Lines holding the word "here" are the ones to copy from the data below.

- **Record excerpts**:
• • • •
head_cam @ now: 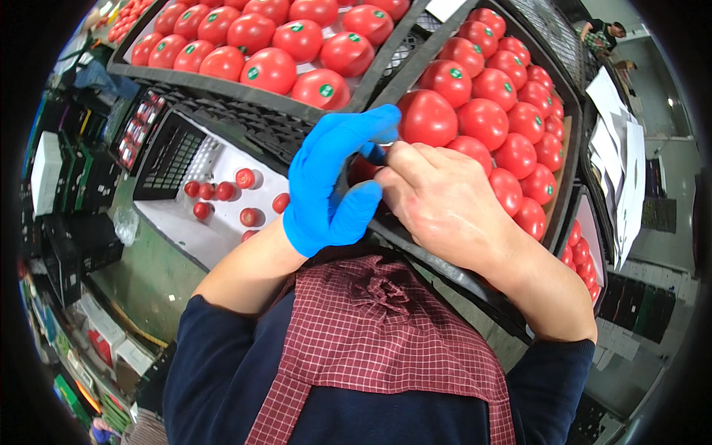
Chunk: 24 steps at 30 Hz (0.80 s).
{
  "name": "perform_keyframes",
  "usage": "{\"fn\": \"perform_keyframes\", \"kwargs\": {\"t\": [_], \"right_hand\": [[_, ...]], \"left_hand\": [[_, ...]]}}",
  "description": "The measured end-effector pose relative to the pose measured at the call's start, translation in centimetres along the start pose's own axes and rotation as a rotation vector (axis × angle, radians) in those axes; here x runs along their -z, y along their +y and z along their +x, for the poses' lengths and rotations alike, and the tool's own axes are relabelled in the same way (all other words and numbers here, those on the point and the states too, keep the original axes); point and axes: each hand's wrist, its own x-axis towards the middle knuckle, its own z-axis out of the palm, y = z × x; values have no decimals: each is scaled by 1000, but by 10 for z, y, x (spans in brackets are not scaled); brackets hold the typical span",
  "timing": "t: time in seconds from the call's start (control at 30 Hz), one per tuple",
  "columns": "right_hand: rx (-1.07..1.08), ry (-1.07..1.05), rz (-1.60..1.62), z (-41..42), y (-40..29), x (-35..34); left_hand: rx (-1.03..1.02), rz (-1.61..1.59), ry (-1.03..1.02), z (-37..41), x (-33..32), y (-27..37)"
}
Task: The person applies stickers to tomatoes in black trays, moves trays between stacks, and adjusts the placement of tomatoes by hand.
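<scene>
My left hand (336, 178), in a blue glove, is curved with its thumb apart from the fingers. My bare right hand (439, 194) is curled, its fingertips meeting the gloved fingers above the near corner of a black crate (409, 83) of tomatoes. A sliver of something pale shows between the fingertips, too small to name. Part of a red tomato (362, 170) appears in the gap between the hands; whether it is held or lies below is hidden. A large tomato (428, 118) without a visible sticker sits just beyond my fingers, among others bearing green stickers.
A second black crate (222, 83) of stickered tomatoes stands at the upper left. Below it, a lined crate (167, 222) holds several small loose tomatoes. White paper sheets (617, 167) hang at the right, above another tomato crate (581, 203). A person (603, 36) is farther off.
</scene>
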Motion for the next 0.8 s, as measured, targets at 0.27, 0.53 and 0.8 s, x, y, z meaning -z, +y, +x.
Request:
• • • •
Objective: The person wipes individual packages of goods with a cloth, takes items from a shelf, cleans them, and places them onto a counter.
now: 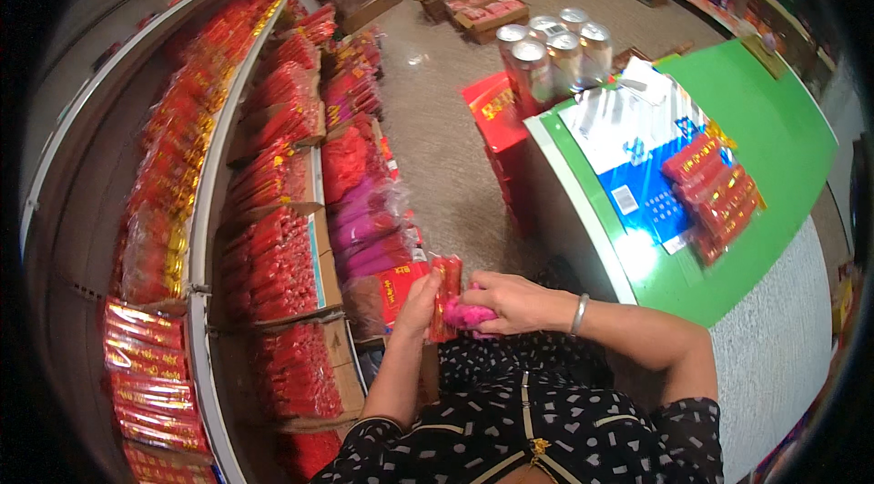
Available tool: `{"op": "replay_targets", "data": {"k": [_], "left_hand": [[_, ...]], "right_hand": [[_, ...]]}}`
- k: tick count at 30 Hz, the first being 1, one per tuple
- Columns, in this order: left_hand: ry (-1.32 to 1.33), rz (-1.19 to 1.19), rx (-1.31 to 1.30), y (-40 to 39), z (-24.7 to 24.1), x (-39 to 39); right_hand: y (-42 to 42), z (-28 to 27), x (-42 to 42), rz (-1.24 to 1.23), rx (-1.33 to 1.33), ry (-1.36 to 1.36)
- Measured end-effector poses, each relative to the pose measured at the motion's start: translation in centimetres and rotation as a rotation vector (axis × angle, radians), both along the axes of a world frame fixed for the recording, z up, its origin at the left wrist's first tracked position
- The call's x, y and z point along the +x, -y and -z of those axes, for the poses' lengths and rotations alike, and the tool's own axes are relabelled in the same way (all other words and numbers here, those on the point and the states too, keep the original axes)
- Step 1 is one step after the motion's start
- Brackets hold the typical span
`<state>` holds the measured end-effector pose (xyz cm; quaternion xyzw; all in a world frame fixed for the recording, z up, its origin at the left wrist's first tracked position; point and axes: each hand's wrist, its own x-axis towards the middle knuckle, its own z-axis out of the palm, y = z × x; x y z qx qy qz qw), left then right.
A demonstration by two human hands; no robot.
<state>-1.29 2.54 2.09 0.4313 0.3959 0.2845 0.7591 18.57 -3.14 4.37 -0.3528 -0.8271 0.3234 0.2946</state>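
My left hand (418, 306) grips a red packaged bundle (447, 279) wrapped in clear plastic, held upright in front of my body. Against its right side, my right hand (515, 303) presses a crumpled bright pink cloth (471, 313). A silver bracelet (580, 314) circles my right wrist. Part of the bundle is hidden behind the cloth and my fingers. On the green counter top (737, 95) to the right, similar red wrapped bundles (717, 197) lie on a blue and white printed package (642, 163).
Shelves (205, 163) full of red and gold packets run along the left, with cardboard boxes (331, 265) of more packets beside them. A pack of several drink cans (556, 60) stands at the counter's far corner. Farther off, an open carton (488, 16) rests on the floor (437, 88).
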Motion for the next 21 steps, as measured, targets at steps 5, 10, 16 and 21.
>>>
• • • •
- **Answer to this problem**:
  "description": "The measured end-effector pose relative to the pose measured at the call's start, translation in centimetres along the start pose's own axes and rotation as a rotation vector (axis × angle, radians) in those axes; here x runs along their -z, y along their +y and z along their +x, for the poses' lengths and rotations alike, and the tool's own axes are relabelled in the same way (all other words and numbers here, those on the point and the states too, keep the original axes); point and axes: each hand's wrist, its own x-axis towards the middle knuckle, its own z-axis out of the palm, y = z × x; values have no decimals: each is scaled by 1000, but by 10 for z, y, x (spans in brackets are not scaled); brackets hold the typical span",
- The call's x, y and z point along the +x, -y and -z of those axes, for the poses' lengths and rotations alike, and the tool's own axes are relabelled in the same way (all other words and numbers here, those on the point and the states too, keep the original axes)

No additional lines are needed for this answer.